- [INSTRUCTIONS FOR THE TASK]
Reproduce precisely the lines of the listing below, starting with the line that contains "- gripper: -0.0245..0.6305" and stopping after the line that contains "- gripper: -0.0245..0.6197"; include nothing else.

# # # # # # #

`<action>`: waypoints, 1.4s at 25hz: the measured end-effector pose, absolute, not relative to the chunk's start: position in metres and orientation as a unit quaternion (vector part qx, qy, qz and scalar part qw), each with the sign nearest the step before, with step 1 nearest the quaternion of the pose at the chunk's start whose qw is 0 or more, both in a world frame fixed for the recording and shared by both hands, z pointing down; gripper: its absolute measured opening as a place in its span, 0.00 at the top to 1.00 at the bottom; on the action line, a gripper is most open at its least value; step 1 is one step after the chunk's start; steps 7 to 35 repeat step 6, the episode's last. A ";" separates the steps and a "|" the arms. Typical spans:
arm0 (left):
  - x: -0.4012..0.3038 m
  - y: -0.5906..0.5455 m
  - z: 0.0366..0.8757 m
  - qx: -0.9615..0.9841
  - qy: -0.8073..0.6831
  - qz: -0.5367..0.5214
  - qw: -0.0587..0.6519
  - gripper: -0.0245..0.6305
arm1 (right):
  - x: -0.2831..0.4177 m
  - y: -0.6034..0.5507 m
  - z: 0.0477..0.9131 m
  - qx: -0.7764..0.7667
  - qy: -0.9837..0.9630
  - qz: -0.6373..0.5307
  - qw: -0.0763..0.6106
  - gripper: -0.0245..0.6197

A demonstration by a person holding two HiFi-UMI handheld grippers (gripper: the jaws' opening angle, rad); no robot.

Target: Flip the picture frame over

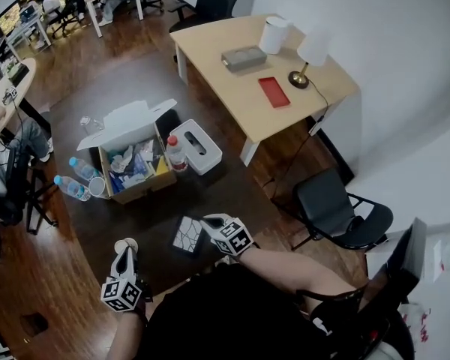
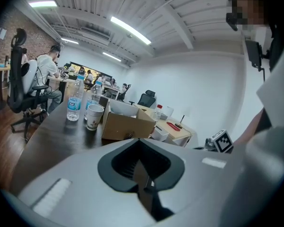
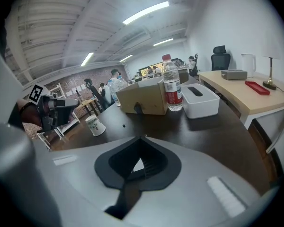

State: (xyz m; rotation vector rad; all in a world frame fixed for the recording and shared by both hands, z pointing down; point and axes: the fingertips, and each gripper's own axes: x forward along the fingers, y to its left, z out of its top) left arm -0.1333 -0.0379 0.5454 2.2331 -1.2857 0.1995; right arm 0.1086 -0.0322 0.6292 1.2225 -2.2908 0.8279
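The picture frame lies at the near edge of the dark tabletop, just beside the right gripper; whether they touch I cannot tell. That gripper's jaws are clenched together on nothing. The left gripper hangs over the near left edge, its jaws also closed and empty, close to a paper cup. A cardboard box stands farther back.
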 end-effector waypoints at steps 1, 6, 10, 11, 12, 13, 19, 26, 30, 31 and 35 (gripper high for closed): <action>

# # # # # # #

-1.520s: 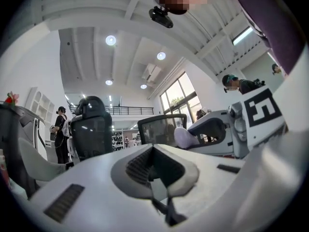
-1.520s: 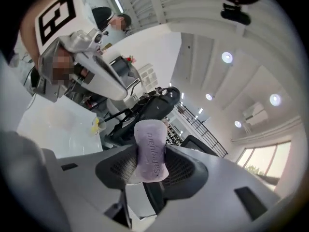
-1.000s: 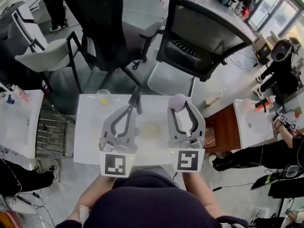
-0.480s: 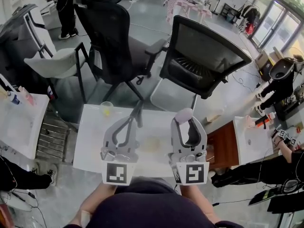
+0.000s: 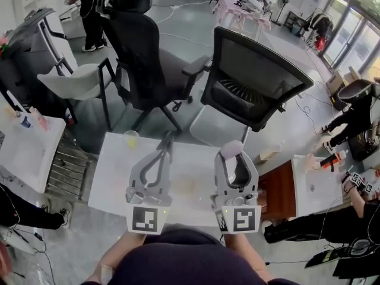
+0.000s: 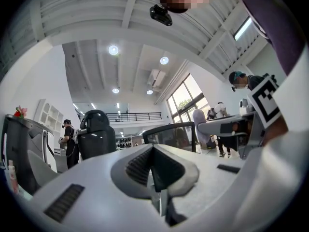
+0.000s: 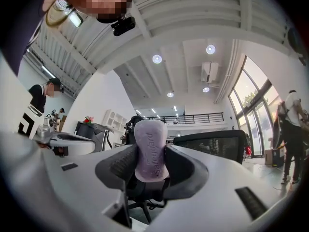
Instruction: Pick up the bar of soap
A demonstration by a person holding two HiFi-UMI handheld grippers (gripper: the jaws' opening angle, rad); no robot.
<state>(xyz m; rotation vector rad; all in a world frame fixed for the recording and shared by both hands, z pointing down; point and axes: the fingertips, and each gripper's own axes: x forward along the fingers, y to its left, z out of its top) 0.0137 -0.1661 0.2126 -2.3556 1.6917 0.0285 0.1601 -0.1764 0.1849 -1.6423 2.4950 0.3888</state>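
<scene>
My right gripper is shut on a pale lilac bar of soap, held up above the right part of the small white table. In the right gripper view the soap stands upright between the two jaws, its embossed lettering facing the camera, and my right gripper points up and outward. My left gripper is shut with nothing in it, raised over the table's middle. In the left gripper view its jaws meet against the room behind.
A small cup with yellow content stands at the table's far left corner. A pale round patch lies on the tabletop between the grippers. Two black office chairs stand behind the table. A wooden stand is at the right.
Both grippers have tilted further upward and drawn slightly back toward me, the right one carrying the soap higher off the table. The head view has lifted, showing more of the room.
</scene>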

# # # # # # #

- [COMPLETED EXERCISE]
  - gripper: -0.0245..0.6305
arm1 (right):
  - x: -0.2831..0.4177 m
  - y: -0.6034..0.5507 m
  - z: 0.0477..0.9131 m
  - qx: -0.7764..0.7667
  - qy: -0.9837..0.9630
  - qz: -0.6373..0.5307
  - qw: -0.0763..0.6106
  - gripper: -0.0245..0.6197

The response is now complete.